● Exercise brief
Search the data for the string "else" and copy each line where it turns up.

Extracted records
↓

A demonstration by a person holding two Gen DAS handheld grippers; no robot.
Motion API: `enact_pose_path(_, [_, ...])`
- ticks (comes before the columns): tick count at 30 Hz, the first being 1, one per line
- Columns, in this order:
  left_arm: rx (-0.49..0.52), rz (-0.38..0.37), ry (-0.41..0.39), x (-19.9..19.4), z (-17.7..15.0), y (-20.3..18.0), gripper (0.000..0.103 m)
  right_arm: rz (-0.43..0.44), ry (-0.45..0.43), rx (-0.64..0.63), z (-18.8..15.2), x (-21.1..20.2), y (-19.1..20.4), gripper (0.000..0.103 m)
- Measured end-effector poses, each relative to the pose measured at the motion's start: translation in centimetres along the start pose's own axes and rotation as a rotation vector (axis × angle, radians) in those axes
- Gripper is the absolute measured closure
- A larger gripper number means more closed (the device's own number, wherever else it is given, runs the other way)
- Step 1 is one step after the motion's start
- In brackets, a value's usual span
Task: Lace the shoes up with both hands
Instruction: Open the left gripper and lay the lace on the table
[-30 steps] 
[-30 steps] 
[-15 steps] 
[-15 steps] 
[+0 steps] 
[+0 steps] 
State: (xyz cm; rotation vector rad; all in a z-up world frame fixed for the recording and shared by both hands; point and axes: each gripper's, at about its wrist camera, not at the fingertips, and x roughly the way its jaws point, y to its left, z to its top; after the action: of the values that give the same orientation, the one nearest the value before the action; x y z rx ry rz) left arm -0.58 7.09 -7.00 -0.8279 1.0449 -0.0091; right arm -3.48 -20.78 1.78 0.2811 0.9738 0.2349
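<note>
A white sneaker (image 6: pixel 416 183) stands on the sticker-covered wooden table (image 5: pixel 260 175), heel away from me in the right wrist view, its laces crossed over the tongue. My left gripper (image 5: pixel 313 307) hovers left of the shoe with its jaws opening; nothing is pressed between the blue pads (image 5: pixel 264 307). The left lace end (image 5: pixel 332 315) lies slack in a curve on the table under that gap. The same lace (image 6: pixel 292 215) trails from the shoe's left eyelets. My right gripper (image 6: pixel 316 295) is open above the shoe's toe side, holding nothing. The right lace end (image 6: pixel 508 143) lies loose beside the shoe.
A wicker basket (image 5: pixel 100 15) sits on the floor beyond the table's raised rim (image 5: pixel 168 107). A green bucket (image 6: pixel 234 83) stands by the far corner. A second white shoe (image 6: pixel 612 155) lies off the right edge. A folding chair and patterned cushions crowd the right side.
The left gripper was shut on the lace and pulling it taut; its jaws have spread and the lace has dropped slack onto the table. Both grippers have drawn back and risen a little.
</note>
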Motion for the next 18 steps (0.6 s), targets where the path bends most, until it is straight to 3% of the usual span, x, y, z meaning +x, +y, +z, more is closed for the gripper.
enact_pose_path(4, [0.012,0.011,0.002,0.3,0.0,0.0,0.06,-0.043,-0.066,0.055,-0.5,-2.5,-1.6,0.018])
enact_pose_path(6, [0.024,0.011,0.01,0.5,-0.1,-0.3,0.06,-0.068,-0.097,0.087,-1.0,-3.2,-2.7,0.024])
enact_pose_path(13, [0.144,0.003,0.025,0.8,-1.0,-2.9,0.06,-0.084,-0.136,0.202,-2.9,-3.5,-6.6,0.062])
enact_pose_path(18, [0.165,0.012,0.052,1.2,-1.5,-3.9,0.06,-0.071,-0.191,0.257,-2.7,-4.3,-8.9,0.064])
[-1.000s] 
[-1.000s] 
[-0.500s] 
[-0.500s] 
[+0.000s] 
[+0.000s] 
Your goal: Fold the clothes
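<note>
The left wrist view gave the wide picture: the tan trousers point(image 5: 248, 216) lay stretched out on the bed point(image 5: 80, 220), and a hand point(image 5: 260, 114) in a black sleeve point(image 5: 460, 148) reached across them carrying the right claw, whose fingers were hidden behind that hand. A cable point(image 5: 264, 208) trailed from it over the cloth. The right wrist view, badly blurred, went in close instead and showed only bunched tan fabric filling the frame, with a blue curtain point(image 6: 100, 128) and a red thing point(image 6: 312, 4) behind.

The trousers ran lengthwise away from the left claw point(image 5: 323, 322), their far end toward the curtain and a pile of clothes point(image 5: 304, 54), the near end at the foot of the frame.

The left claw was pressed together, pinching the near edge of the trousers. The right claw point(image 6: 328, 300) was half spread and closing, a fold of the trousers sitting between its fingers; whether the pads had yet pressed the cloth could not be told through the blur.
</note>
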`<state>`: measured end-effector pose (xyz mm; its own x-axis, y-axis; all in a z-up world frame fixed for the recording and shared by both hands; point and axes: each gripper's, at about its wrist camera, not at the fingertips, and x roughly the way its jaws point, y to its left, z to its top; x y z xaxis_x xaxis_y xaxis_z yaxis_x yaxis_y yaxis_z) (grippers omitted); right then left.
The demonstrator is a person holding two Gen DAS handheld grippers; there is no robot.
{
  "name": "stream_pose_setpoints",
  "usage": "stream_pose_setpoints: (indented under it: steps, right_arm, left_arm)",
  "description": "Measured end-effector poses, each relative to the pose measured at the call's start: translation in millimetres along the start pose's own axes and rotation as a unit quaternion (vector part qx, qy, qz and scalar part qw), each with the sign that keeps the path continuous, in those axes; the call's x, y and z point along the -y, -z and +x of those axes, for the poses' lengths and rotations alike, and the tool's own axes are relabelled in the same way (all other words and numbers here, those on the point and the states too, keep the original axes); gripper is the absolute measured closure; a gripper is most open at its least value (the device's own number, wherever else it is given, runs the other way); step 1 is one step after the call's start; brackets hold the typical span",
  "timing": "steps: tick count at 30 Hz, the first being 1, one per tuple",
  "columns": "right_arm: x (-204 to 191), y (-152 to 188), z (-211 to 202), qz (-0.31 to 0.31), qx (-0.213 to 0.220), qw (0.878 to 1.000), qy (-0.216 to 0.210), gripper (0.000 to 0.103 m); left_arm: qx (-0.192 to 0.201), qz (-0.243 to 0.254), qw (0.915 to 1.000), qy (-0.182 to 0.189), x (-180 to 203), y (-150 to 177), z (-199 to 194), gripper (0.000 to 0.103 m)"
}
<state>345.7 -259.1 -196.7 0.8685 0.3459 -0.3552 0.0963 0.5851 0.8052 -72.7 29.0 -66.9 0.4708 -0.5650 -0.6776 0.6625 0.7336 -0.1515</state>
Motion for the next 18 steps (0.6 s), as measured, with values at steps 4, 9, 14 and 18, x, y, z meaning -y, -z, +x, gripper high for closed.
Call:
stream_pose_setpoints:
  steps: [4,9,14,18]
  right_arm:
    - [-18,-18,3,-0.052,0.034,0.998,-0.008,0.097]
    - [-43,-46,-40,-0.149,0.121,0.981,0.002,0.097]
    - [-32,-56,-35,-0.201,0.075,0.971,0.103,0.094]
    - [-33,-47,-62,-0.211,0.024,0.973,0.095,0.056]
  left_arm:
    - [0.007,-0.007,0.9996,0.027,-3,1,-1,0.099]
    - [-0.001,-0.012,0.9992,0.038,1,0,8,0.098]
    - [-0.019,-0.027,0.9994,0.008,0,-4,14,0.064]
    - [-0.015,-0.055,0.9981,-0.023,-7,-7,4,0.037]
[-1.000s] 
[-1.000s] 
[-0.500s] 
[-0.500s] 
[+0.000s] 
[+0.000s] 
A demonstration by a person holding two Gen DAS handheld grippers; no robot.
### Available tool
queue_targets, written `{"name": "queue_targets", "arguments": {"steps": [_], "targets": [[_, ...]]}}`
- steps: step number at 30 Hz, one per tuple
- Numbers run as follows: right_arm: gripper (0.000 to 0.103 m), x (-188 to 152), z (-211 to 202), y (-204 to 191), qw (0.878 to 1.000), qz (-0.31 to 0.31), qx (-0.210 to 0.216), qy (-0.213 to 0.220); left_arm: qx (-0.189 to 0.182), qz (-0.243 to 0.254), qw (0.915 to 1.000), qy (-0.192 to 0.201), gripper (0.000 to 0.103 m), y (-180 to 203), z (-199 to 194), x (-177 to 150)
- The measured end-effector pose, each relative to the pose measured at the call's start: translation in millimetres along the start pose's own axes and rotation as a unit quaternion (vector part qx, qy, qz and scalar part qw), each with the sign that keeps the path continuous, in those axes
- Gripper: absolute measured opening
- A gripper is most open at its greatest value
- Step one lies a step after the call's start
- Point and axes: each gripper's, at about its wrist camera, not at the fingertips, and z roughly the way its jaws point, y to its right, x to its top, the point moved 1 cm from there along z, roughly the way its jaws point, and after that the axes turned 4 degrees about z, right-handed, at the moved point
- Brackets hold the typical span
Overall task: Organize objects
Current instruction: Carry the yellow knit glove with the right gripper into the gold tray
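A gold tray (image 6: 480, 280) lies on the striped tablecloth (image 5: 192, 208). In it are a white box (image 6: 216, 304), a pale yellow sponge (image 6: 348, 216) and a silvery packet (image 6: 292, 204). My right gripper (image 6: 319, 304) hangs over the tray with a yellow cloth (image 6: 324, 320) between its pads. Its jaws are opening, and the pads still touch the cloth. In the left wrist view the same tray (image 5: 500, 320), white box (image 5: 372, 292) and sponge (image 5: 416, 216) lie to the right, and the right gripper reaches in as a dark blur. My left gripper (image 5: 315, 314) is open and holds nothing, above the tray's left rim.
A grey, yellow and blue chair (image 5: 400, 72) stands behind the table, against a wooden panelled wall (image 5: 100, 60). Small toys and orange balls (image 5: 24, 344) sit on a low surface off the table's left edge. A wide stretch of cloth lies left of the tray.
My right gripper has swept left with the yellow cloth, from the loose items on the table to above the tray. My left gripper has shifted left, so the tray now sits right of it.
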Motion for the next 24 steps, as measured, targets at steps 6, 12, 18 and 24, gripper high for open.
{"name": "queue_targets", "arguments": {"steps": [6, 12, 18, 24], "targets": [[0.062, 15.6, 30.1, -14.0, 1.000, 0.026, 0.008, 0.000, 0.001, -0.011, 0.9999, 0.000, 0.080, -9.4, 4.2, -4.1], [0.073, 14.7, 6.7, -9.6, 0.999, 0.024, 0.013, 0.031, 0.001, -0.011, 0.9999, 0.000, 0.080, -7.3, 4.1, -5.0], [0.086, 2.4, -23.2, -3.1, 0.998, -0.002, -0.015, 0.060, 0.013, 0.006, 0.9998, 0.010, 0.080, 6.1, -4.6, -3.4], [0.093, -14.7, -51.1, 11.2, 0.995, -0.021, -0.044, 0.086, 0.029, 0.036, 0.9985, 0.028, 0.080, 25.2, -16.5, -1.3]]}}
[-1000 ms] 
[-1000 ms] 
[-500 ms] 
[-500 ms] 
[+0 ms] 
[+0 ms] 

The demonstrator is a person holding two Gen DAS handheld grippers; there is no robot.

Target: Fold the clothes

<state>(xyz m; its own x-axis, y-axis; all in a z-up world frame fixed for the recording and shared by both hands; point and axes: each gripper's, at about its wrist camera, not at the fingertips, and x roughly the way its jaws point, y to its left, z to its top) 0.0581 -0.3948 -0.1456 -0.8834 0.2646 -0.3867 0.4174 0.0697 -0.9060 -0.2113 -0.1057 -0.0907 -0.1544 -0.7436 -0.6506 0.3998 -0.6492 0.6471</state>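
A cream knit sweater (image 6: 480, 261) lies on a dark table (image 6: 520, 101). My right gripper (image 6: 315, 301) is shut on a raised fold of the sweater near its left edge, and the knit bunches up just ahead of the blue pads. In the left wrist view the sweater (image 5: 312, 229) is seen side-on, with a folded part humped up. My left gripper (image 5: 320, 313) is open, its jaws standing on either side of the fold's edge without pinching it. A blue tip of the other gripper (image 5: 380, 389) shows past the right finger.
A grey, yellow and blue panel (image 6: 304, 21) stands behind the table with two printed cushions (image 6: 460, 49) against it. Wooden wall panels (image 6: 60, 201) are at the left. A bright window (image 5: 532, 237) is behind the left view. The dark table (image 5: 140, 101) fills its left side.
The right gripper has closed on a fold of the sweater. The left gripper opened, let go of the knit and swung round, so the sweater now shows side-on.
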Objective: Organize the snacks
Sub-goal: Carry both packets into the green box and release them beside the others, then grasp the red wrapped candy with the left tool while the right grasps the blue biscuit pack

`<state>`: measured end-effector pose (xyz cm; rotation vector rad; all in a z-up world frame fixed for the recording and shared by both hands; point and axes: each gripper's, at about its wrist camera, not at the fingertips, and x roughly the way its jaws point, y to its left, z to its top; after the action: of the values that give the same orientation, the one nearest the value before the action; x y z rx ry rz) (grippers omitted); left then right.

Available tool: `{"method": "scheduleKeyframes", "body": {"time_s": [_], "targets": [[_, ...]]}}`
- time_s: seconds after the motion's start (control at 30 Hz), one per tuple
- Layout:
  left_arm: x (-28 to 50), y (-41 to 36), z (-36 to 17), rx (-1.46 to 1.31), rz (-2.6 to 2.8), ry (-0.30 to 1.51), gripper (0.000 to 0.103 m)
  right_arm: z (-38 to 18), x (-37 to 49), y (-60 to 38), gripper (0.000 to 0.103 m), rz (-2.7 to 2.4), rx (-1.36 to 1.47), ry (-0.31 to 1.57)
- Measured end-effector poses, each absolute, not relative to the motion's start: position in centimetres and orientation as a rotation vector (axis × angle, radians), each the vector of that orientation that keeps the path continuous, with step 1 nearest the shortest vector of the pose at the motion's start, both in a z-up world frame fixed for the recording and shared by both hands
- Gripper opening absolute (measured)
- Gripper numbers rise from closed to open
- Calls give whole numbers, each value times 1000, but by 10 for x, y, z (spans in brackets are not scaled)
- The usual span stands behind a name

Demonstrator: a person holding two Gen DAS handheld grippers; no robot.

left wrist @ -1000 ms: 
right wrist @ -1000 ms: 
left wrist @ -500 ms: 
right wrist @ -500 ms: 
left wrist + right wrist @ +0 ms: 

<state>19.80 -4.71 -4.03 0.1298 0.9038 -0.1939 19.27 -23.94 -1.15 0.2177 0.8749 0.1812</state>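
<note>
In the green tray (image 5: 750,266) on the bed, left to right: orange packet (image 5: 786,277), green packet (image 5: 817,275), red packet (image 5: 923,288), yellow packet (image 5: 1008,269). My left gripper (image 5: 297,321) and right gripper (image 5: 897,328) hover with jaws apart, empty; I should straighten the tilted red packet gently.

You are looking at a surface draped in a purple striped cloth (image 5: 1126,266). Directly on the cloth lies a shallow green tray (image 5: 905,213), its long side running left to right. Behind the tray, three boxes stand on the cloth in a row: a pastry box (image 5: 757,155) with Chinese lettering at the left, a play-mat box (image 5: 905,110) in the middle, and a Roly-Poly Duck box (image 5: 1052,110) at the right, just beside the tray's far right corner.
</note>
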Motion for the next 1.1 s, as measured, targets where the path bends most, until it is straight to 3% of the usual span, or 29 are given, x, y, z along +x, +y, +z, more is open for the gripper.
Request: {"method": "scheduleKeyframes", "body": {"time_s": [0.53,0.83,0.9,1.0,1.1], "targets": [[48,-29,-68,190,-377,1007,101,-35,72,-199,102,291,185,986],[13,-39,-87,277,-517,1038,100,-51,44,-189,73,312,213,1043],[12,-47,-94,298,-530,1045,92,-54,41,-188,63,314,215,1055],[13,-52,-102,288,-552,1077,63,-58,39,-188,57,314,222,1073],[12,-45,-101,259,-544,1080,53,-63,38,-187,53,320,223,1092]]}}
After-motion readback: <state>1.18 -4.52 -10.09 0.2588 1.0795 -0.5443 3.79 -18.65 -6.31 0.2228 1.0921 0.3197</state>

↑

● Answer below
- A larger gripper number means more closed (the device's own number, wherever else it is given, runs the other way)
  "description": "Measured end-effector poses, each relative to the pose measured at the call's start: translation in millimetres along the start pose's own axes and rotation as a unit quaternion (vector part qx, qy, qz and scalar part qw), each with the sign that keeps the path continuous, in those axes; the call's x, y and z point along the -y, -z and +x of those axes, for the poses' lengths and rotations alike, and the tool's own axes are relabelled in the same way (all other words and numbers here, those on the point and the states too, keep the original axes); gripper is the absolute measured closure; a gripper is most open at its least value (the device's own number, wherever else it is given, runs the other way); step 1 is one step after the call's start; brackets hold the typical span",

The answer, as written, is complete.